**WHAT THE EXERCISE ASKS:** Your task is to retype, word for word, the lines from the start of the data through the line holding "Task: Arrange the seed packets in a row". Do not include the pictures.

Extracted data entries

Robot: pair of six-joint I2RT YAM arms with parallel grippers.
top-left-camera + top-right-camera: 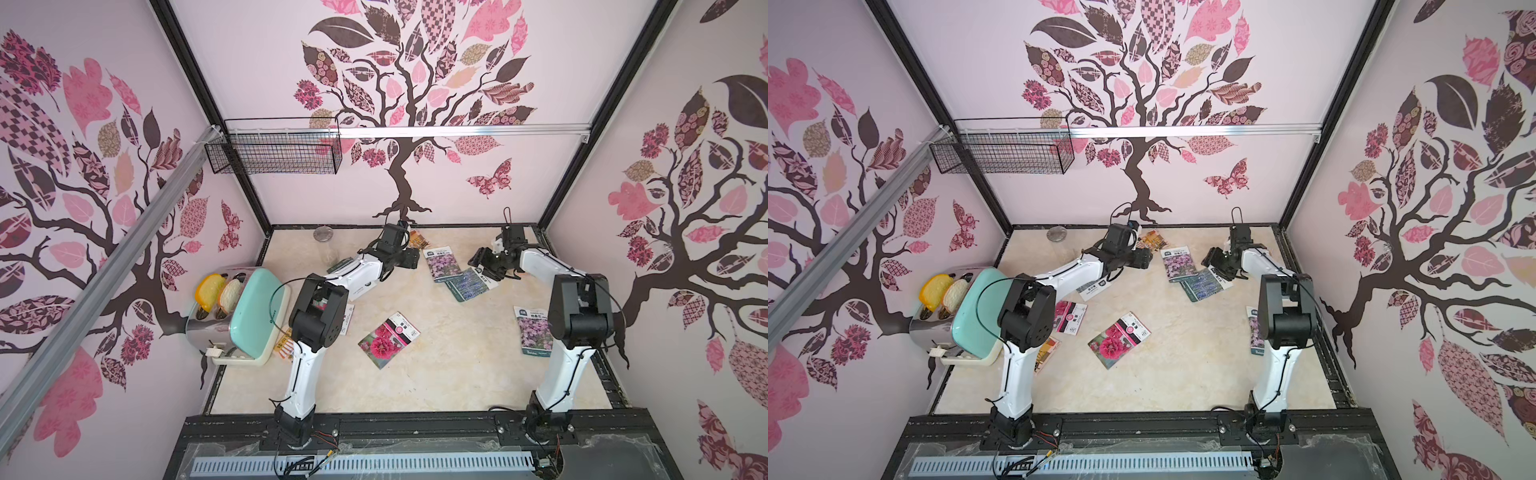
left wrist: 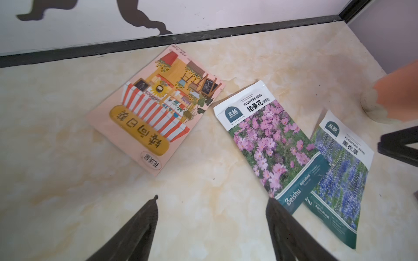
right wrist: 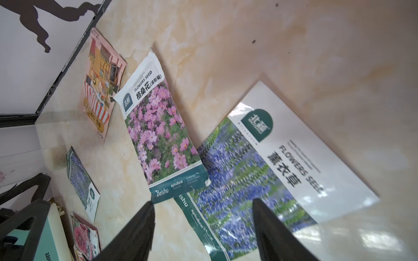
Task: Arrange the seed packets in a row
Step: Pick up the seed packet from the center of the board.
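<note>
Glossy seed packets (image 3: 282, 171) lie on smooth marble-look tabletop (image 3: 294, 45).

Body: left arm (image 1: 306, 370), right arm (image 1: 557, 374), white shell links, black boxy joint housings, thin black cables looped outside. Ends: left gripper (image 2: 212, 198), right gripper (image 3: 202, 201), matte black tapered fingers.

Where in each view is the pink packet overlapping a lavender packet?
Top view: pink packet, back middle.
Top view: pink packet, same spot.
Left wrist: pink packet between shop packet and lavender packet.
Right wrist: pink packet, same neighbours.
Landmark: lavender packet beneath its corner.
</note>
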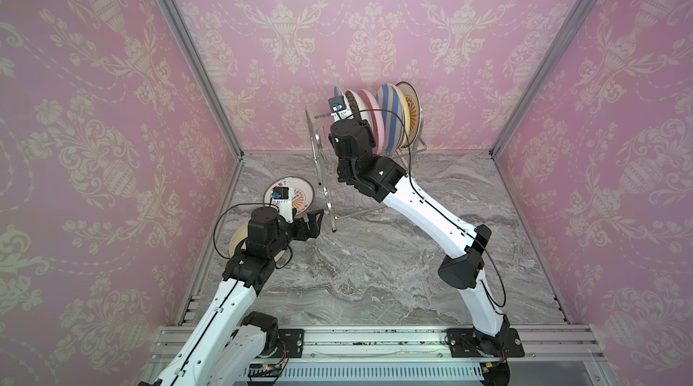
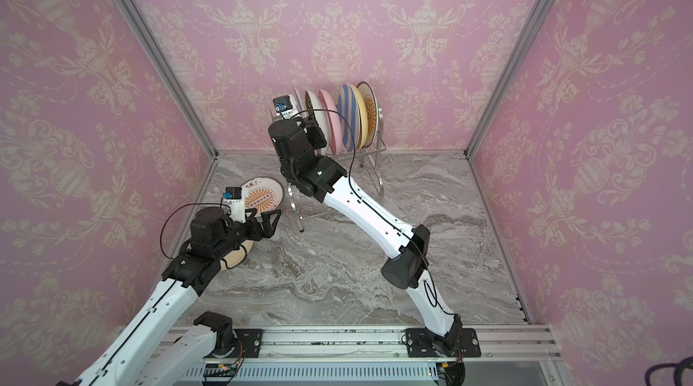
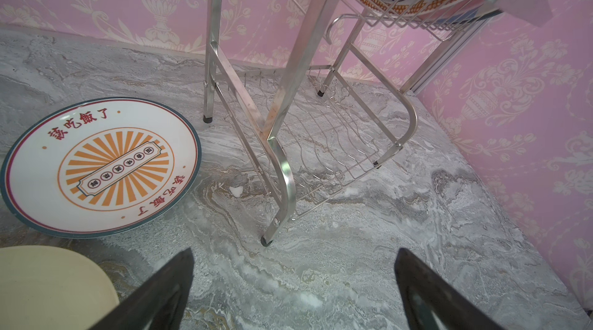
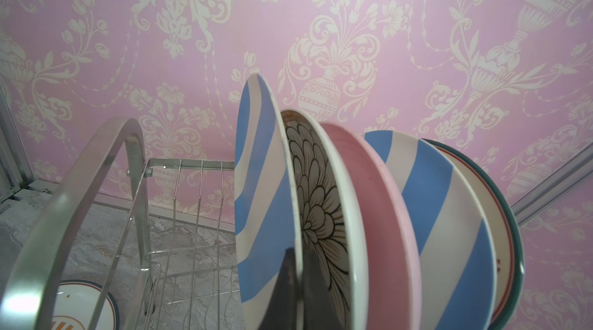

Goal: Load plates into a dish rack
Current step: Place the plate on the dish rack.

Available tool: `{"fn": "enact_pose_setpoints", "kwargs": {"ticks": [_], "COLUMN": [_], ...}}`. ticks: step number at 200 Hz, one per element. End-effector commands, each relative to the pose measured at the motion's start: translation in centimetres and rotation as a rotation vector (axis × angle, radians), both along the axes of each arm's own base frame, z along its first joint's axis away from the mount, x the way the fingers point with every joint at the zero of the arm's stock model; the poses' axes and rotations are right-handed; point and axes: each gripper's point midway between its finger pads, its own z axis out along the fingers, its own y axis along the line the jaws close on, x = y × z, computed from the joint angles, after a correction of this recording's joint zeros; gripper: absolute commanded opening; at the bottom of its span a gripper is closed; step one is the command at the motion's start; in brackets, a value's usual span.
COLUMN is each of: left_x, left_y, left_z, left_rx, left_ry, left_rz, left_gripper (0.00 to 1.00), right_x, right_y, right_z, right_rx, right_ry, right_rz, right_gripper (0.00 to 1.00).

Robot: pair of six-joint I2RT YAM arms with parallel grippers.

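One view, right wrist, shows right jaws pinching the end striped plate [image 4: 263, 184]; left jaws gape.

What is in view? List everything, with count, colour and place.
table: one, grey marble, between pink patterned walls.
dish rack: one, chrome, at the table's back.
striped plates: two, blue-white, upright on the rack's upper shelf.
petal plate: one, white-black, upright beside the end striped plate.
pink plate: one, pink, upright next along.
yellow plate: one, yellow, upright past the second striped.
sunburst plates: two, white-orange; one upright at the rack's other end, one flat on the table.
cream plate: one, cream, flat beside the flat sunburst.
left gripper: one, black, open over bare table.
right gripper: one, black, shut on the end striped plate.
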Motion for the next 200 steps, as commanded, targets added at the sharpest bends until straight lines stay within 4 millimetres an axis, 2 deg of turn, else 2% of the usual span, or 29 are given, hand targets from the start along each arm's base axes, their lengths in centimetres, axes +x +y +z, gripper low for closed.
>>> {"fn": "enact_pose_setpoints", "kwargs": {"ticks": [1,31,52,147,172,200], "left_x": [-0.3,-0.2,-0.1,-0.2,-0.2,-0.2], "left_y": [0.1,0.0,0.0,0.1,0.1,0.0], "left_z": [-0.6,-0.6,-0.7,-0.8,-0.7,-0.8], "left_rx": [-0.002,-0.004,-0.01,-0.006,-0.005,-0.006], "left_ry": [0.018,0.019,0.023,0.026,0.023,0.028], "left_rz": [-0.007,-0.006,-0.006,-0.004,-0.005,-0.008], "left_gripper": [0.99,0.99,0.99,0.99,0.99,0.99], "right_x": [-0.8,-1.1,-1.1,0.1,0.1,0.1], "right_y": [-0.4,-0.4,-0.3,-0.9,-1.0,-1.0], "right_z": [1.9,3.1,3.2,-0.5,-1.0,-0.6], "right_rx": [0.087,0.092,0.089,0.07,0.076,0.08], "right_ry": [-0.033,-0.061,-0.063,0.027,0.038,0.03], "right_rz": [0.012,0.027,0.031,-0.004,-0.002,0.004], "right_gripper": [0.0,0.0,0.0,0.0,0.0,0.03]}}
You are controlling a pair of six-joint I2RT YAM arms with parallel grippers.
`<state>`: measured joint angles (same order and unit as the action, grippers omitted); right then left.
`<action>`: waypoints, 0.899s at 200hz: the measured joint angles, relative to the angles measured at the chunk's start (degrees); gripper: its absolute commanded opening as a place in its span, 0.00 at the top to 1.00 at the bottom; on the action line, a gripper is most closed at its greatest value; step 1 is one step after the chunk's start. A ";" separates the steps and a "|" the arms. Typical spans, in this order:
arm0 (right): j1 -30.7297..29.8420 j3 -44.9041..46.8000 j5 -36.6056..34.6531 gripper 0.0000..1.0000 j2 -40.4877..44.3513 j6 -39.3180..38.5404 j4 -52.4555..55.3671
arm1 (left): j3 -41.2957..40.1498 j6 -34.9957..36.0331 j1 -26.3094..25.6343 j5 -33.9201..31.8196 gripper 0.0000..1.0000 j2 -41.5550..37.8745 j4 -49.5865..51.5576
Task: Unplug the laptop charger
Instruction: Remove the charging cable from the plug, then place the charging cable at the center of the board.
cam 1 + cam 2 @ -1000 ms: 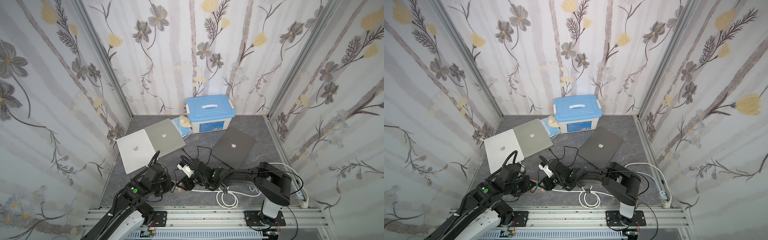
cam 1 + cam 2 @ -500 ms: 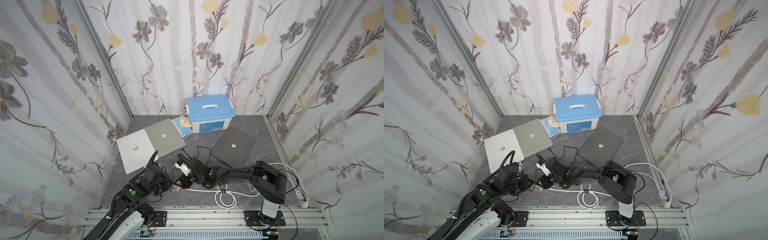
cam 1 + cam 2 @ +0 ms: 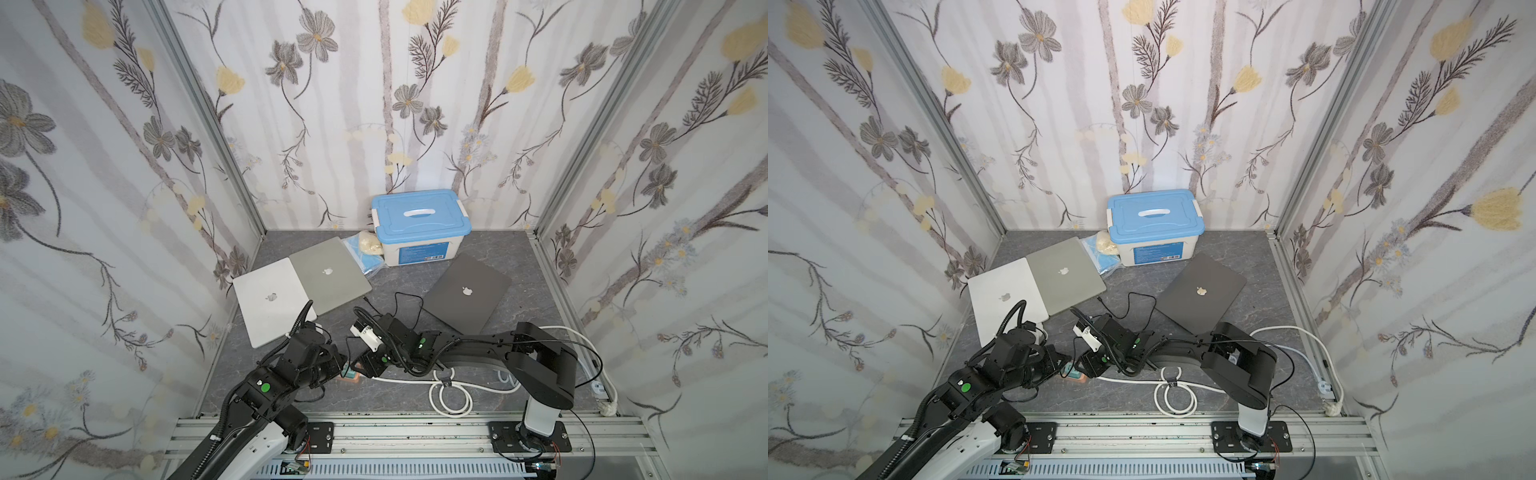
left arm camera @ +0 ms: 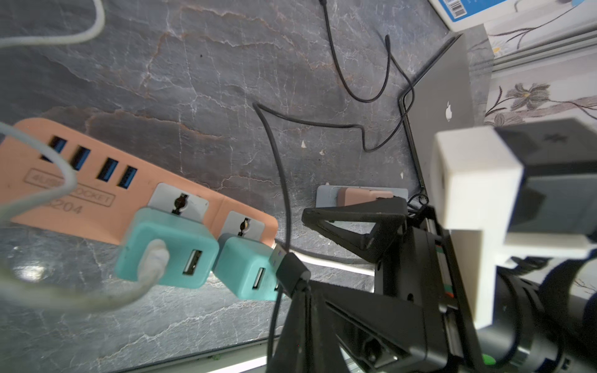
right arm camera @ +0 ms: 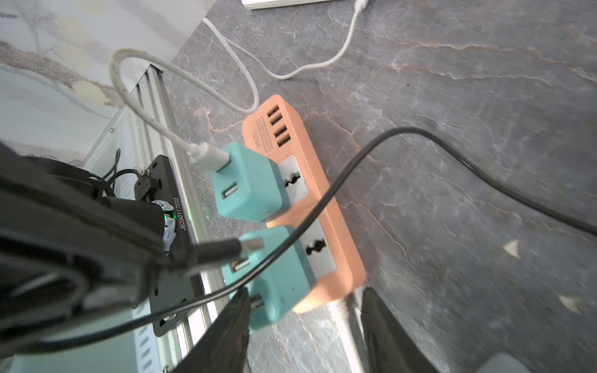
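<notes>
An orange power strip [image 5: 310, 181] lies near the front rail and carries two teal USB adapters [image 5: 274, 268]. My left gripper [image 4: 302, 284] is shut on the black USB plug [image 5: 219, 250] of the laptop charger cable. The plug's metal tip is bare, just outside the nearer adapter's port. The black cable [image 3: 399, 299] runs back toward the dark grey laptop [image 3: 467, 291]. My right gripper [image 5: 303, 310] is open, its fingers [image 5: 232, 323] either side of the strip's end and the nearer adapter. In both top views the two grippers meet over the strip [image 3: 351, 375] [image 3: 1075, 376].
Two silver laptops [image 3: 270, 299] [image 3: 328, 274] lie at the left. A blue-lidded box [image 3: 419, 224] stands at the back wall. A coiled white cable [image 3: 451, 395] lies by the front rail [image 3: 415, 424]. A white cable [image 5: 155, 106] is plugged into the farther adapter.
My right gripper's jaws have spread wider around the strip's end. Both arms have barely shifted.
</notes>
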<state>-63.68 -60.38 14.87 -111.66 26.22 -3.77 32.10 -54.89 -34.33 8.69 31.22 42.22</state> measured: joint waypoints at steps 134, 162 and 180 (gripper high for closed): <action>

**YOUR SOLUTION:**
Robot: pair of six-joint I2RT YAM arms with parallel grippers.
top-left-camera + top-right-camera: 
left wrist: 
right wrist: 
Task: Arrange the seed packets in a row

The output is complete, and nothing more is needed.